Because of the drift, there will be net transport of charges across any area perpendicular to $\mathbf{E}$. Consider a planar area $A$, located inside the conductor such that the normal to the area is parallel to $\mathbf{E}$ (Fig. 3.4). Then because of the drift, in an infinitesimal amount of time $\Delta \mathbf{t}$, all electrons to the left of the area at distances upto $\left|\mathbf{v_\mathbf{d}}\right| \Delta \mathbf{t}$ would have crossed the area. If $\mathbf{n}$ is the number of free electrons per unit volume in the metal, then there are $\mathbf{n} \Delta \mathbf{t}\left|\mathbf{v_\mathbf{d}}\right| \mathbf{A}$ such electrons.
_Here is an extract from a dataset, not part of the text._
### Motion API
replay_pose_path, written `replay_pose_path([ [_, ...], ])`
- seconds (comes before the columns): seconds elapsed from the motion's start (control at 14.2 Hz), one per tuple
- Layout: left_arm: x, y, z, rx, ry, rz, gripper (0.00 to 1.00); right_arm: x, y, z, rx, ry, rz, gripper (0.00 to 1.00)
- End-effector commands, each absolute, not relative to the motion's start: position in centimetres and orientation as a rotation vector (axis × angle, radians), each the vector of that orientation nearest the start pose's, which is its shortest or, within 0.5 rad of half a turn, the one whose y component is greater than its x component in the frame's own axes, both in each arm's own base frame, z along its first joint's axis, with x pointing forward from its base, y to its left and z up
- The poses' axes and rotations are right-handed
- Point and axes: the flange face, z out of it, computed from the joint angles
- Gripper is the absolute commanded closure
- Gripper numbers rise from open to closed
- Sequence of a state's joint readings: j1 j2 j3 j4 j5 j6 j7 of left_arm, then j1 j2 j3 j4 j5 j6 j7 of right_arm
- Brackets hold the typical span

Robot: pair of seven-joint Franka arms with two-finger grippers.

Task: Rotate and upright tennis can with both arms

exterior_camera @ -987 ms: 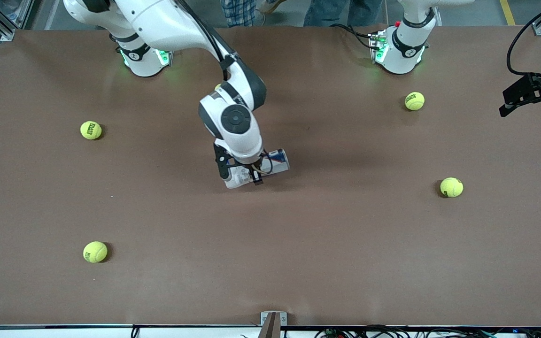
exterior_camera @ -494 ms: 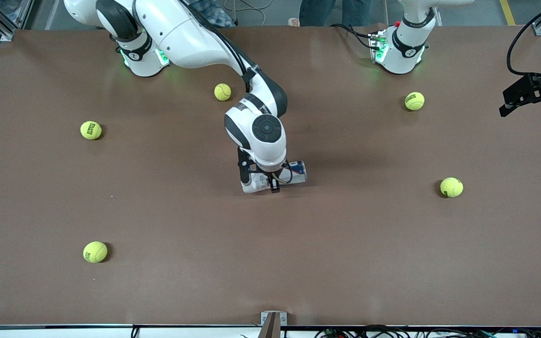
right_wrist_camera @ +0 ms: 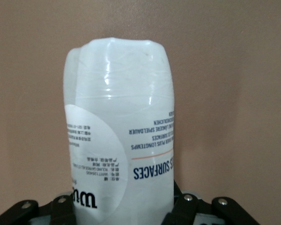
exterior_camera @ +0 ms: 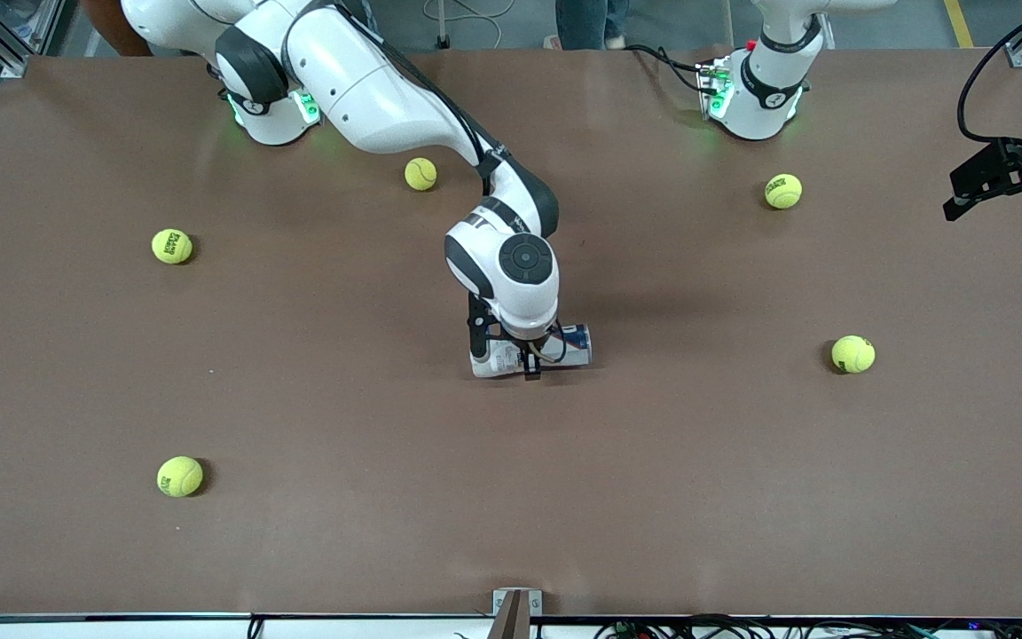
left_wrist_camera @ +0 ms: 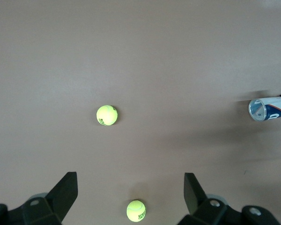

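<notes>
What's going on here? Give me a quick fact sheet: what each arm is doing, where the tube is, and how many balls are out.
right gripper: shut on the tennis can, near the middle of the table
tennis can: lying on its side, not upright
left gripper: open, waiting off the left arm's end of the table
tennis balls in front view: five, loose
ball closest to the front camera: toward the right arm's end

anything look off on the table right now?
The tennis can lies on its side mid-table rather than upright, clamped by the right gripper. In the left wrist view its visible end looks open. Five balls lie scattered loose, e.g. one near the right arm's base. The left gripper waits open at its table end.
</notes>
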State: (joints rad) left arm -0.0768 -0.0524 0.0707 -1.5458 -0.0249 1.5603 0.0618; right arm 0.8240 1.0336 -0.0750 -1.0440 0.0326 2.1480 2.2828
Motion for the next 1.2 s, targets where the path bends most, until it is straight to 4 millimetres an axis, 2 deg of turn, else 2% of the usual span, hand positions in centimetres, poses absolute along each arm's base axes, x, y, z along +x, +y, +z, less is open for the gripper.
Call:
replay_pose_path([
  [0.0,53.6,-0.4,66.8,-3.164,0.106,-0.122,0.00,56.3,55.8,20.6,-2.191,2.104,-0.093,0.37],
  [0.42,53.6,-0.4,66.8,-3.164,0.106,-0.122,0.00,55.9,56.4,20.4,-2.190,2.070,-0.095,0.33],
  [0.56,53.6,-0.4,66.8,-3.164,0.104,-0.122,0.00,55.8,56.5,19.8,-2.192,2.074,-0.095,0.20],
  [0.63,53.6,-0.4,66.8,-3.164,0.106,-0.122,0.00,55.4,56.7,19.3,-2.199,2.069,-0.097,0.20],
  [0.78,53.6,-0.4,66.8,-3.164,0.104,-0.122,0.00,55.5,56.6,18.8,-2.197,2.068,-0.106,0.04],
  [0.85,53.6,-0.4,66.8,-3.164,0.106,-0.122,0.00,55.6,56.5,18.8,-2.196,2.068,-0.108,0.00],
  [1.13,53.6,-0.4,66.8,-3.164,0.106,-0.122,0.00,55.7,56.5,18.8,-2.198,2.065,-0.111,0.00],
])
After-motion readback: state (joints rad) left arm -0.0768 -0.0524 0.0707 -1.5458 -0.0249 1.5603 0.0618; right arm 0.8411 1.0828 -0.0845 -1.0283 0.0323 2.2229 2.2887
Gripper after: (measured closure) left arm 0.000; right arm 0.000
Since each electron carries a charge $-\mathbf{e}$, the total charge transported across this area $\mathbf{A}$ to the right in time $\Delta t$ is $-n e A\left|\mathrm{v_d}\right| \Delta t$. $\mathbf{E}$ is directed towards the left and hence the total charge transported along $\mathbf{E}$ across the area is negative of this. The amount of charge crossing the area $A$ in time $\Delta t$ is by definition [Eq. (3.2)] $I \Delta t$, where $I$ is the magnitude of the current. Hence,

$$ \begin{equation*} I \Delta t=+n \text { e } A\left|\mathrm{v}_{d}\right| \Delta t \tag{3.18} \end{equation*} $$

Substituting the value of $\left|\mathbf{v}_{d}\right|$ from Eq. (3.17)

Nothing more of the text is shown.